Today, I decided to just bang around town an take care of a few errands. After breakfast, which ends late for me because I try to get my clerical chores done before heading out, I decided that I needed better maps than the tourist maps I have now. They've served me well here in Quito, but shortly I'll be leaving for other parts of Ecuador, and points beyond. As a matter of fact, I've been able to get around Quito mapless relying instead on the friendly people walking the streets as I am. BTW, Quito is a city where people 'walk'. Sure, the busses are full, and there's crazy traffic everywhere, but the sidewalks are filled with people ready to help out clueless people like me in a heartbeat. Thank goodness.
So anyway, I decided to take a walk to "Instituto Geografica Militar" where you can buy official maps of any type for very little cash. It's on a military base which contributed an interesting dynamic to this excursion; i.e., getting through the front entrance. But the soldiers were all very polite; courteous; and had a genuine interest in helping me find what I wanted. You could tell the were cognizant of the fact that they were the face of Ecuador, and although they took that responsibility seriously, there too, existed a genuine component of their eagerness to help.
The walk to "Instituto Geografica Militar" though somewhat of a short distance, was quite a bit more than I had expected. I had to circumnavigate a hill via the steepest friggin' hill I've ever climbed. The road wound its way around the monstrous hill as a spiral would wind its way around a cone. They made you WORK for those maps.
Once there, I pathed my way through several helpful people, several wrong locations, and several pit stops along the way until I finally found "The Man of The Maps!"
We had a great visit, he explained all of the map types they had, carefully rolling out each one to show me personally. It was like doing research at the Vatican. And he took it just about as seriously!
I decided on a semi-touristy but wonderfully constructed map of Ecuador. I wanted to get a highly detailed map of Quito, which they had, and "The Man of The Maps" presented it to me as if he were presenting to me the fist edition of the bible. In all, this map was much too large for my purposes so declined that map.
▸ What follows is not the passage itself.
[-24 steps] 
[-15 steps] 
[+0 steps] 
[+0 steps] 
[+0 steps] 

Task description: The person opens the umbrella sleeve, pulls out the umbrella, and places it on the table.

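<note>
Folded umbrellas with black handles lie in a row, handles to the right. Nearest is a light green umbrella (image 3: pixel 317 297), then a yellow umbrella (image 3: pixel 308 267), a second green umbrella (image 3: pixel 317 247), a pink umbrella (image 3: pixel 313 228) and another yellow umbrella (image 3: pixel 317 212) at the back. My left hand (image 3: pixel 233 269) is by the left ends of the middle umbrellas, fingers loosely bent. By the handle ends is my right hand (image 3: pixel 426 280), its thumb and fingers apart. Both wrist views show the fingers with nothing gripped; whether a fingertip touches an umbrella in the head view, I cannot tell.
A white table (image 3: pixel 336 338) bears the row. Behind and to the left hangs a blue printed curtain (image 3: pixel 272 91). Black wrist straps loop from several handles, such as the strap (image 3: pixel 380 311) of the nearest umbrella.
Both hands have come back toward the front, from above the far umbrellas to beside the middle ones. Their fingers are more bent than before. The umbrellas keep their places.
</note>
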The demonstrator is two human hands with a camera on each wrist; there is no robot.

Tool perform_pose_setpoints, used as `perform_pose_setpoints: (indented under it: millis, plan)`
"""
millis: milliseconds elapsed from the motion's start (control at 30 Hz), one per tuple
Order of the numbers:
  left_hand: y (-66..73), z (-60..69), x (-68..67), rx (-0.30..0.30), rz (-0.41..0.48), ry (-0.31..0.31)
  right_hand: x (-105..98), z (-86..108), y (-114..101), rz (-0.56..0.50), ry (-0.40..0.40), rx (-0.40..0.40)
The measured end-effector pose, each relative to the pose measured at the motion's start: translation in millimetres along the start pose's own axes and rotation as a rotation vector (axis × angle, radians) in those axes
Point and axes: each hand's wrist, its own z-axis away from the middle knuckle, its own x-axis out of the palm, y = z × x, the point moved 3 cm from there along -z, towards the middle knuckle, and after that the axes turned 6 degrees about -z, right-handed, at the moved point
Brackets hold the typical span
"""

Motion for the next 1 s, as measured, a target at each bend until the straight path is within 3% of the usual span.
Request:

That was, until I thought for a moment of how Estuardo (owner of Hostal Marsalla) is repeatedly asked "how do I get here?", "which direction is this?", how far is whatever?". I then realized this map I'd just been offered would suit Estuardo perfectly, should he mount it to the wall. Normally, he would respond to those questions I mentioned above by using whatever map the perplexed person asking the question happened to have on his person. This map fit the problem perfectly, and it's approximately 6ft. X 4ft.
I presented the map to Estuardo and his wife, and I could tell Estuardo was moved. Which in turn move me. The event made the entire day worth experiencing.
That all ended about 11:30a. After that I did some shopping for a few essentials I needed; buttons, skin lotion, and even found a knee brace that I'll probably end up buying. My right knee is giving me a little trouble. I think I might ought to spend the money to help ensure it doesn't get worse. That hike I took up to Pichincha seems to be the origin of the knee problem. A tendon, perhaps. I hope. There was a doctor from Amsterdam, staying here that gave me a quick look over, and said more probably than not, it was the trip "down" the hill that pulled a tendon, otherwise it would have to be a meniscus tear. I choose to believe the former. Knee brace just in case.
The rest of the day was spent looking for a travel agency that I will be willing to do business with to plan my bus trip up to Bogata. Search will commence again today.
...And finally, I ended up at Finn McCool's for a few glasses of wine and a great visit with my friend Tarek, from Tunisia. Seems I already have tour guide and place to stay when I should ever visit Tunisia. He's a great guy.
So there you have it for the 24th. I only took about six pictures, but they're up there waiting to be seen, by whoever wants too.